● **PROBLEM DESCRIPTION**
Please give back, exactly as written, only the line containing "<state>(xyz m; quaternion" and every line after it until the data below ends.

═══ INFORMATION SHOWN ═══

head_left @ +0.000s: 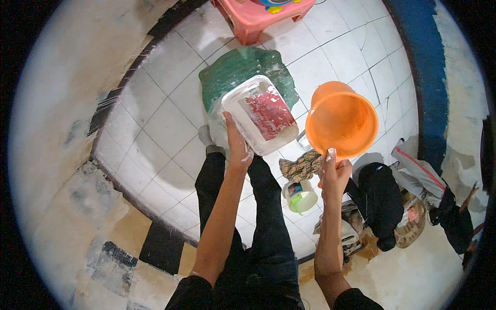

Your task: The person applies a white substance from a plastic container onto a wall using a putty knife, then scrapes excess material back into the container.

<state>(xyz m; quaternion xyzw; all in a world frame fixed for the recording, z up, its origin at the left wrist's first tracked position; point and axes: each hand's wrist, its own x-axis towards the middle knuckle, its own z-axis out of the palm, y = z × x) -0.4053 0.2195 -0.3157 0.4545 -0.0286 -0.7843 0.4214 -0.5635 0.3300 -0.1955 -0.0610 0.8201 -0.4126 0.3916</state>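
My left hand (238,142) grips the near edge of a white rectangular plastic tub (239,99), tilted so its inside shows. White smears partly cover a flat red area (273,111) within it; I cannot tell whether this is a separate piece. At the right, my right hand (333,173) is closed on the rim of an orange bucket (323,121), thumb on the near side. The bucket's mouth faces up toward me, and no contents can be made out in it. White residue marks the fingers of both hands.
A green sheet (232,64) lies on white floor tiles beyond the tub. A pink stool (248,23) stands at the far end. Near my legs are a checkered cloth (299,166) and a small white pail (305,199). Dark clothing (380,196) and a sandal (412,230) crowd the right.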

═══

● **PROBLEM SOLUTION**
<state>(xyz m; quaternion xyzw; all in a world frame fixed for the recording, z up, its origin at the left wrist's first tracked position; point and axes: each hand's wrist, its own x-axis towards the middle knuckle, its own z-axis out of the palm, y = z × x) -0.4053 0.2195 -0.3157 0.4545 -0.0286 -0.7843 0.4214 -0.5635 0.3300 -0.1955 -0.0610 0.8201 -0.4126 0.3916</state>
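My left hand (238,142) grips the near edge of a white rectangular plastic tub (239,99), tilted so its inside shows. White smears partly cover a flat red area (273,111) within it; I cannot tell whether this is a separate piece. At the right, my right hand (333,173) is closed on the rim of an orange bucket (323,121), thumb on the near side. The bucket's mouth faces up toward me, and no contents can be made out in it. White residue marks the fingers of both hands.
A green sheet (232,64) lies on white floor tiles beyond the tub. A pink stool (248,23) stands at the far end. Near my legs are a checkered cloth (299,166) and a small white pail (305,199). Dark clothing (380,196) and a sandal (412,230) crowd the right.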

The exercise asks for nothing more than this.